フランシスコ教皇と南北首脳会談

 

 先月4月27日(金)に板門店で開催された韓国の文在寅大統領と北朝鮮の金正恩朝鮮労働党委員長による南北首脳会談は日本でも大きく報道されたましたが、懐疑的、批判的なものが多かったように思います。日本の報道と違って、韓国はもちろん、欧米でもこの会談を歴史的で画期的な出来事として評価していました。

 

 バチカン放送もフランシスコ教皇の深い関心と期待を伝えていました。その中で、25日のバチカンでの正午の祈りで、教皇は平和を熱望する朝鮮半島の人々に、ご自身の祈りと、カトリック教会全体の精神的一致を約束されました。そして、「人々の出会いと友好を目指し、より良い未来を築くあらゆる有益で誠実な取り組みを支え励まし、」広場に集まった信者と共に『主の祈り』を唱えられ、「韓国と北朝鮮による南北首脳会談の前向きな成果を、祈りをもって見守りたい」と述べられました。また、4月30日の昼に祈りでは、教皇は、この会談において、「朝鮮半島の非核化のための誠実な対話実現に向け、双方の指導者が負った責任を勇気あるもの」と述べられ、「平和と兄弟愛に満ちた未来への希望が失望させられることがないよう、この協力が続けられ、朝鮮半島の愛する人々と全世界に善の実がもたらされるように」と祈られた。

 

 フランシスコ教皇は、2014年に教皇として25年ぶりに韓国を訪れ、南北の和解を呼びかけられましたが、実はこの年の12月17日に、アメリカのオバマ大統領とキューバのラウル・カストロ国家評議会議長は国交正常化交渉の開始を電撃発表し、数か月以内に大使館を開設し、銀行や通商関係の正常化を話し合うことでも合意しています。その時、教皇が両首脳に送った手紙が問題解決に決定的に寄与したと言われています。

 

 こういう背景の中で、カトリック信者である文在寅氏は選挙中から、北朝鮮に対して、「太陽政策の継承と発展」を公約として掲げて昨年2017年5月9日大統領に当選しましたが、同月23日には教皇に対し、南北首脳会談の仲裁を要請しています。フランシスコ教皇は当時バチカンに戻る飛行機で記者らに対し、「北朝鮮の問題は核兵器による大量破壊の懸念まで強まった」とし「この問題は外交的解決法と交渉を通じて解決するべきであり、世界には多くの協力者がいる」と述べられています。(韓国・中央日報社)

 

 今、教会は主の復活節を祝い、まもなく聖霊降臨祭を迎えます。弟子たちが人々を恐れて部屋に閉じこもっていた時、復活された主は彼らの真ん中に現れ「あなたたちに平和があるように」と福音のメッセージを伝えられました。
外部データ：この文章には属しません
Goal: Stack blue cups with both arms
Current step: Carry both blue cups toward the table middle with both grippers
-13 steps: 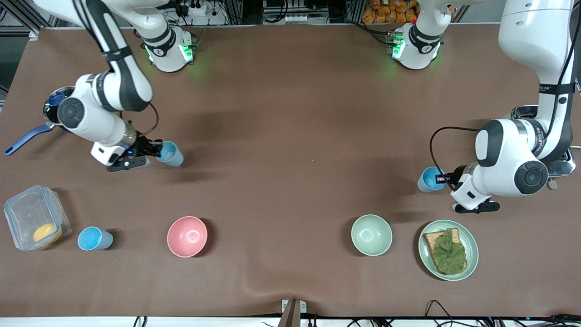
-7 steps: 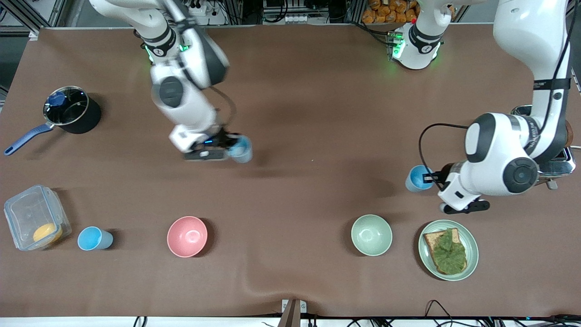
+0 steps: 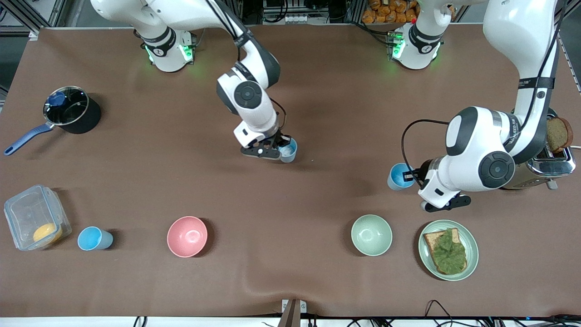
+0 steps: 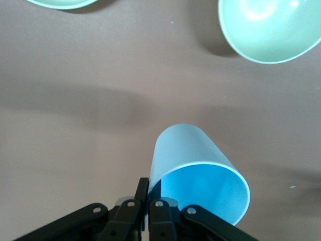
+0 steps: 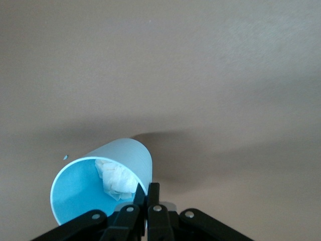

フランシスコ教皇も南北両首脳の勇気ある決断をたたえ、「朝鮮半島の愛する人々と全世界に善の実がもたらされるように」と祈られました。聖パウロはガラテヤ書で、「御霊の実は、愛、喜び、平安、寛容、親切、善意、誠実、柔和、自制です。このようなものを禁ずる律法はありません。」と言っています。(5:22-23)聖母月に入ったこの5月、新たな心で聖霊降臨の恵みが与えられるように聖母と共に祈りましょう。